Closed ivanDonadello closed 3 years ago
@ivanDonadello The API for HillClimbSearch was changed in the last release, and now it expects the scoring method to be specified in the estimate
method. So, in the example that you have posted above, it uses the default K2Score
. If you use BicScore
, you should get the expected results:
In [16]: import pandas as pd
...: import numpy as np
...: from pgmpy.estimators import HillClimbSearch, BicScore
...: data = pd.DataFrame(np.random.randint(0, 5, size=(5000, 9)), columns=list('ABCDEFGHI'))
...: data['J'] = data['A'] * data['B']
...: est = HillClimbSearch(data)
...: best_model = est.estimate(scoring_method=BicScore(data))
...: best_model.edges()
0%| | 2/1000000 [00:00<68:50:16, 4.04it/s]
Out[16]: OutEdgeView([('A', 'J'), ('B', 'J')])
Also, if your code is based on an example from the pgmpy documentation, could you please point me to it (so I could update it)?
@ankurankan thanks for your answer. I use the chow-liu, tan and PC estimators in this way:
est = TreeSearch(data, root_node=states_[0])
model = est.estimate(estimator_type='chow-liu')

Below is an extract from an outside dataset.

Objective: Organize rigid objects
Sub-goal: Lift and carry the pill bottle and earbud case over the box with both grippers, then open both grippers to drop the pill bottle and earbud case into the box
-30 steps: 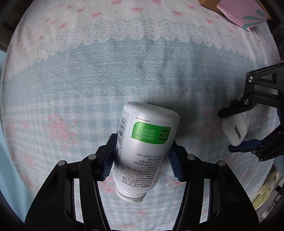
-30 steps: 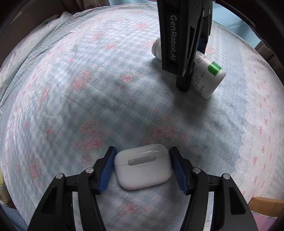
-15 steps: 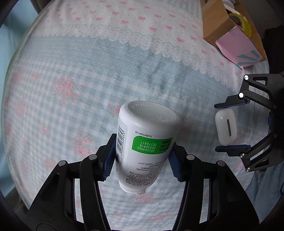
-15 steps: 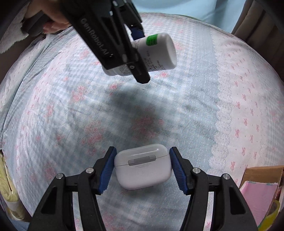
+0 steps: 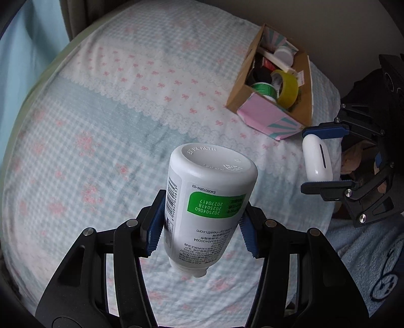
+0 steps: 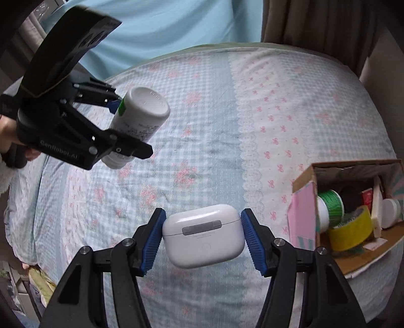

est = TreeSearch(data, root_node=states_[0])
model = est.estimate(estimator_type='tan', class_node=states_[1])
est = PC(data)
model = est.estimate()
Then I estimate the parameters:
model = BayesianModel(model.edges())
model.fit(data, estimator=BayesianEstimator, prior_type='dirichlet', pseudo_counts=0.1)
Finally, I query the model
model.predict(values, n_jobs=6)
My idea is to find a structure that best predicts the values of the evidence. Now I can also use HillClimbSearch.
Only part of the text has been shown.